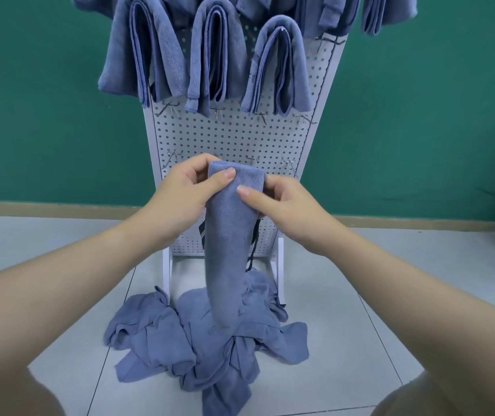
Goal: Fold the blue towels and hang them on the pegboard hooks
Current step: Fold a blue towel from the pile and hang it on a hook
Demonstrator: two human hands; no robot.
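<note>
Fingers (225, 175) of the left hand (180, 193) are curled round the top of a folded blue microfibre towel (228, 241), thumb pressed flat on the near face and the rest tucked behind the fold, so it's a proper grip. Same deal on the other side: the right hand (282, 202) pinches the towel's right edge just below the fold, thumb in front, other fingers behind (can't really see them). That towel hangs down long and narrow between both hands, held up in front of a white perforated metal pegboard stand (231, 136), with its lower end reaching down over a crumpled heap of unfolded blue towels (210, 346) on the pale tiled floor (345, 340) at the foot of the stand. Up top, three folded blue towels (219, 55) hang side by side on the board, with more in a row above them, cut off by the edge of the view. Lower down there are bare metal hooks (288, 163) in two rows, the lower row just behind the hands. Behind it all is a green wall (45, 100) with a tan skirting strip (60, 208) along the bottom.
</note>
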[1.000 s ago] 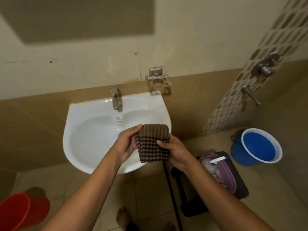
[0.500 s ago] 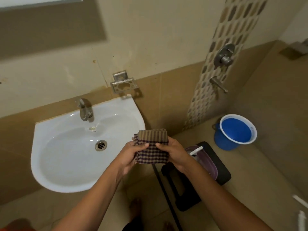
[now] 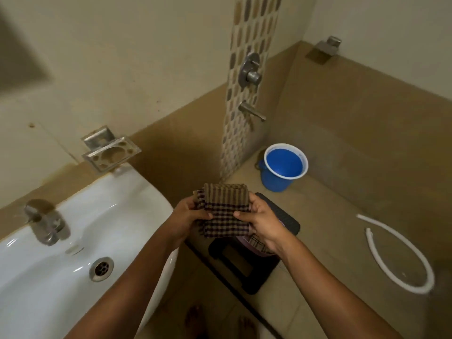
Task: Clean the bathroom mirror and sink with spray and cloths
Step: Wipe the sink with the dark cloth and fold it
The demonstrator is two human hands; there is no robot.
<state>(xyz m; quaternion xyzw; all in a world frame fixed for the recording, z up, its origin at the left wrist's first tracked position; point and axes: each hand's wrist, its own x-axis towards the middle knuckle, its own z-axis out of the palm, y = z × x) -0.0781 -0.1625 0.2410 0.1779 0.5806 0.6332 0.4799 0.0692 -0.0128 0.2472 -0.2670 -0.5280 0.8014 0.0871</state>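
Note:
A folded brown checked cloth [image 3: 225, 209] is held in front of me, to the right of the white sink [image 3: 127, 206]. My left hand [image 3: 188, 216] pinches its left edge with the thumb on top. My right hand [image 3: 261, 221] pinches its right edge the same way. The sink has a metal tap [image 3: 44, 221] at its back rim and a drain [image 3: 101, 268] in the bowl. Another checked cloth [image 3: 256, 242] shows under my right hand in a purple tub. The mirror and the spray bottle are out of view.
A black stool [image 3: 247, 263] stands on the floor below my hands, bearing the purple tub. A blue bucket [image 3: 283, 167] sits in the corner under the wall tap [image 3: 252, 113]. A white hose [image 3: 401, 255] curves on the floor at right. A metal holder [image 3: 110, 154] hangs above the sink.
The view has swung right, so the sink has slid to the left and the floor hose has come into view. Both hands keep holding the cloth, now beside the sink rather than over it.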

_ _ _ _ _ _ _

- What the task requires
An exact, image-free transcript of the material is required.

- Output of the exercise
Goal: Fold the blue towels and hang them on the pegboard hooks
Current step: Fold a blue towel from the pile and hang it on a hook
Demonstrator: two human hands; no robot.
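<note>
Fingers (225, 175) of the left hand (180, 193) are curled round the top of a folded blue microfibre towel (228, 241), thumb pressed flat on the near face and the rest tucked behind the fold, so it's a proper grip. Same deal on the other side: the right hand (282, 202) pinches the towel's right edge just below the fold, thumb in front, other fingers behind (can't really see them). That towel hangs down long and narrow between both hands, held up in front of a white perforated metal pegboard stand (231, 136), with its lower end reaching down over a crumpled heap of unfolded blue towels (210, 346) on the pale tiled floor (345, 340) at the foot of the stand. Up top, three folded blue towels (219, 55) hang side by side on the board, with more in a row above them, cut off by the edge of the view. Lower down there are bare metal hooks (288, 163) in two rows, the lower row just behind the hands. Behind it all is a green wall (45, 100) with a tan skirting strip (60, 208) along the bottom.
</note>
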[1.000 s ago] 
[0.500 s ago] 
[now] 
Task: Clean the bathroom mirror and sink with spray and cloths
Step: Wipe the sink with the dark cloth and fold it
The demonstrator is two human hands; there is no robot.
<state>(xyz m; quaternion xyzw; all in a world frame fixed for the recording, z up, its origin at the left wrist's first tracked position; point and axes: each hand's wrist, its own x-axis towards the middle knuckle, its own z-axis out of the palm, y = z × x) -0.0781 -0.1625 0.2410 0.1779 0.5806 0.6332 0.4799 0.0692 -0.0128 0.2472 -0.2670 -0.5280 0.8014 0.0871</state>
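Note:
A folded brown checked cloth [image 3: 225, 209] is held in front of me, to the right of the white sink [image 3: 127, 206]. My left hand [image 3: 188, 216] pinches its left edge with the thumb on top. My right hand [image 3: 261, 221] pinches its right edge the same way. The sink has a metal tap [image 3: 44, 221] at its back rim and a drain [image 3: 101, 268] in the bowl. Another checked cloth [image 3: 256, 242] shows under my right hand in a purple tub. The mirror and the spray bottle are out of view.
A black stool [image 3: 247, 263] stands on the floor below my hands, bearing the purple tub. A blue bucket [image 3: 283, 167] sits in the corner under the wall tap [image 3: 252, 113]. A white hose [image 3: 401, 255] curves on the floor at right. A metal holder [image 3: 110, 154] hangs above the sink.
The view has swung right, so the sink has slid to the left and the floor hose has come into view. Both hands keep holding the cloth, now beside the sink rather than over it.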

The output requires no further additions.